PROBLEM REQUIREMENTS
Character for character, write out the data below.

Entries taken from a collection
----
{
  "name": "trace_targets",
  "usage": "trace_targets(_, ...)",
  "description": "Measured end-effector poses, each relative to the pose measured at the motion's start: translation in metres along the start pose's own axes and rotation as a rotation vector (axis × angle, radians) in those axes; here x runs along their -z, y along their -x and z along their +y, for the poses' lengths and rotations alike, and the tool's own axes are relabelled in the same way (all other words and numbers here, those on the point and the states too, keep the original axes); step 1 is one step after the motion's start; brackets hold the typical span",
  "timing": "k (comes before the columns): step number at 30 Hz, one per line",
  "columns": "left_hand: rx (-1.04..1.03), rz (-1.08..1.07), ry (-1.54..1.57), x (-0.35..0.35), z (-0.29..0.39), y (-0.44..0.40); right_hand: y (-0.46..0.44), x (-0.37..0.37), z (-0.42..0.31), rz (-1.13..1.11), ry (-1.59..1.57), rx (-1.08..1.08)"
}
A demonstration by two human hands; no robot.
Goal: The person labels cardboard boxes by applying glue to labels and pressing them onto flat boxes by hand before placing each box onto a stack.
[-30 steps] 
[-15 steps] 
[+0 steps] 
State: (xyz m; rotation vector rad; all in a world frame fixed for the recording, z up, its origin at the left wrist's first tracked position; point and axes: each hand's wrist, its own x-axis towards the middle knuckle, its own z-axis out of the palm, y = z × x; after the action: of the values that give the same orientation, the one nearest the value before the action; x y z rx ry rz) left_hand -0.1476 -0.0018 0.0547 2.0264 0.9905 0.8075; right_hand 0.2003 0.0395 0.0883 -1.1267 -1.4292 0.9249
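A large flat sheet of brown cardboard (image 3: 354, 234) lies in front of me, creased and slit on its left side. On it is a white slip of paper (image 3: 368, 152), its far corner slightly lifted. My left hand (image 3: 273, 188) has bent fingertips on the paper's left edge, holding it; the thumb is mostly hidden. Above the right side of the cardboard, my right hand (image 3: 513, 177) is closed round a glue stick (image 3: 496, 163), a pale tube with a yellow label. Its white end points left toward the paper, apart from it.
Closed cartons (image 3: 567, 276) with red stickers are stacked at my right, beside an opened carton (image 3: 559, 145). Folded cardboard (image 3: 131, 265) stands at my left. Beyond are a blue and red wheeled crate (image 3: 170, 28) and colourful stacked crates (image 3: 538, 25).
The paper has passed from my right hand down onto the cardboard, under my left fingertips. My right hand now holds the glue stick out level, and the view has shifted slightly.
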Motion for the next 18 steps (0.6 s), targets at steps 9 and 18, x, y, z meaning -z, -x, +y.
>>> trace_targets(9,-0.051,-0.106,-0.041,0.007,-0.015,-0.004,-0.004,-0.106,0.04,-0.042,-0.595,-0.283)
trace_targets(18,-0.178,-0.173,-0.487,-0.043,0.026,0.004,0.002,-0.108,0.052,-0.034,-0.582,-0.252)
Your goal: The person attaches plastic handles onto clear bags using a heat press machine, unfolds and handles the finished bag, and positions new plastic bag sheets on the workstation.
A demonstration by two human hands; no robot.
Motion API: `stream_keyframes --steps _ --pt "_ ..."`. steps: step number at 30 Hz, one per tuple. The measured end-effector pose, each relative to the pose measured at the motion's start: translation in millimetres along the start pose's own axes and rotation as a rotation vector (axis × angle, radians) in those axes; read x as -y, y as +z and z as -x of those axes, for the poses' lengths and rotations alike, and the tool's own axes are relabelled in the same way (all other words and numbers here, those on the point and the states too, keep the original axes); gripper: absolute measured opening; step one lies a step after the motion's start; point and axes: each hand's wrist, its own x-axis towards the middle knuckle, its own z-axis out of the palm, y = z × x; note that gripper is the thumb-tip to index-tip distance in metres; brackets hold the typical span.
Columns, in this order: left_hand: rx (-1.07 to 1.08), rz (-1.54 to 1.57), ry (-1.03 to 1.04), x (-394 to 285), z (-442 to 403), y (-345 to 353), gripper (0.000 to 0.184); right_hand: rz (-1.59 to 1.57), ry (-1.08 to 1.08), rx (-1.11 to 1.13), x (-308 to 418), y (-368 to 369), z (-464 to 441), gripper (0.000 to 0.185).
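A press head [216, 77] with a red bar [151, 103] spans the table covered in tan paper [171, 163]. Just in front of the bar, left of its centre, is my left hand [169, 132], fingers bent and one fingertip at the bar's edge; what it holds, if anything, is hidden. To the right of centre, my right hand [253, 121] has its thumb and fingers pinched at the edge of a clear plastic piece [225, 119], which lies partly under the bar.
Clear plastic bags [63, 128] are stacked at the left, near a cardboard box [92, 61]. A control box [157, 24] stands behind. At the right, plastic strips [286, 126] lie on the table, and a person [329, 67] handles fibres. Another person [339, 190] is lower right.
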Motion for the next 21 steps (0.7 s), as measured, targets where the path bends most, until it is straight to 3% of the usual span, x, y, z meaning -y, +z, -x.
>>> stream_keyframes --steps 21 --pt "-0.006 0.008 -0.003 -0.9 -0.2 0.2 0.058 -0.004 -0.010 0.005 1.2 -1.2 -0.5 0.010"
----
EXERCISE SOLUTION
{
  "name": "trace_targets",
  "usage": "trace_targets(_, ...)",
  "description": "Measured end-effector poses, each relative to the pose measured at the motion's start: translation in metres along the start pose's own axes and rotation as a rotation vector (axis × angle, radians) in those axes; here x runs along their -z, y along their -x and z along their +y, for the poses' lengths and rotations alike, and the tool's own axes are relabelled in the same way (all other words and numbers here, those on the point and the states too, keep the original axes); step 1 is one step after the motion's start; brackets hold the typical span",
  "timing": "k (comes before the columns): step number at 30 Hz, one per line",
  "columns": "left_hand: rx (-1.04..1.03), rz (-1.08..1.07), ry (-1.54..1.57), x (-0.35..0.35), z (-0.29..0.39), y (-0.44..0.40); right_hand: y (-0.46..0.44), x (-0.37..0.37), z (-0.42..0.31), rz (-1.13..1.11), ry (-1.59..1.57), rx (-1.08..1.08)"
}
A demonstration by two human hands; no robot.
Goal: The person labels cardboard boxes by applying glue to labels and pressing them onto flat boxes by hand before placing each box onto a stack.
[-30 steps] 
[-15 steps] 
[+0 steps] 
State: (xyz m; rotation vector rad; all in a world frame fixed for the recording, z up, its origin at the left wrist's first tracked position; point and axes: each hand's wrist, its own x-axis towards the middle knuckle, its own z-axis out of the palm, y = z × x; after the action: of the values that give the same orientation, the one nearest the value before the action; x y z rx ry rz) left_hand -0.1476 -0.0018 0.0547 2.0264 0.9905 0.8075; right_hand 0.2003 0.0395 0.0883 -1.1267 -1.4292 0.9249
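A large flat sheet of brown cardboard (image 3: 354, 234) lies in front of me, creased and slit on its left side. On it is a white slip of paper (image 3: 368, 152), its far corner slightly lifted. My left hand (image 3: 273, 188) has bent fingertips on the paper's left edge, holding it; the thumb is mostly hidden. Above the right side of the cardboard, my right hand (image 3: 513, 177) is closed round a glue stick (image 3: 496, 163), a pale tube with a yellow label. Its white end points left toward the paper, apart from it.
Closed cartons (image 3: 567, 276) with red stickers are stacked at my right, beside an opened carton (image 3: 559, 145). Folded cardboard (image 3: 131, 265) stands at my left. Beyond are a blue and red wheeled crate (image 3: 170, 28) and colourful stacked crates (image 3: 538, 25).
The paper has passed from my right hand down onto the cardboard, under my left fingertips. My right hand now holds the glue stick out level, and the view has shifted slightly.
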Motion for the next 18 steps (0.6 s), targets at steps 9 and 18, x, y, z meaning -z, -x, +y.
>>> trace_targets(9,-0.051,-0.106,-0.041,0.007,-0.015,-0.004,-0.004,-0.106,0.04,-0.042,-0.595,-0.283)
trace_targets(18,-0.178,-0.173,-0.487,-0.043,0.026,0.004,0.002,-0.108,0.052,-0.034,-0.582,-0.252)
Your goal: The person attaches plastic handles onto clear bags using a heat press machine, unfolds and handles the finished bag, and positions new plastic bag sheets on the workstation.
A demonstration by two human hands; no robot.
Motion API: `stream_keyframes --steps _ --pt "_ ..."`. steps: step number at 30 Hz, one per tuple. The measured end-effector pose, each relative to the pose measured at the motion's start: translation in millimetres along the start pose's own axes and rotation as a rotation vector (axis × angle, radians) in those axes; read x as -y, y as +z and z as -x of those axes, for the poses' lengths and rotations alike, and the tool's own axes are relabelled in the same way (all other words and numbers here, those on the point and the states too, keep the original axes); gripper: absolute measured opening; step one lies a step after the motion's start; point and axes: each hand's wrist, its own x-axis towards the middle knuckle, its own z-axis out of the palm, y = z × x; note that gripper is the thumb-tip to index-tip distance in metres; brackets hold the typical span.
Columns, in this order: left_hand: rx (-1.07 to 1.08), rz (-1.54 to 1.57), ry (-1.03 to 1.04), x (-394 to 285), z (-442 to 403), y (-345 to 353), gripper (0.000 to 0.184); right_hand: rz (-1.59 to 1.57), ry (-1.08 to 1.08), rx (-1.11 to 1.13), x (-308 to 418), y (-368 to 369), z (-464 to 441), gripper (0.000 to 0.185).
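A press head [216, 77] with a red bar [151, 103] spans the table covered in tan paper [171, 163]. Just in front of the bar, left of its centre, is my left hand [169, 132], fingers bent and one fingertip at the bar's edge; what it holds, if anything, is hidden. To the right of centre, my right hand [253, 121] has its thumb and fingers pinched at the edge of a clear plastic piece [225, 119], which lies partly under the bar.
Clear plastic bags [63, 128] are stacked at the left, near a cardboard box [92, 61]. A control box [157, 24] stands behind. At the right, plastic strips [286, 126] lie on the table, and a person [329, 67] handles fibres. Another person [339, 190] is lower right.
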Motion for the next 21 steps (0.7 s), as measured, targets where the path bends most, until it is straight to 3% of the usual span, x, y, z meaning -y, +z, -x.
>>> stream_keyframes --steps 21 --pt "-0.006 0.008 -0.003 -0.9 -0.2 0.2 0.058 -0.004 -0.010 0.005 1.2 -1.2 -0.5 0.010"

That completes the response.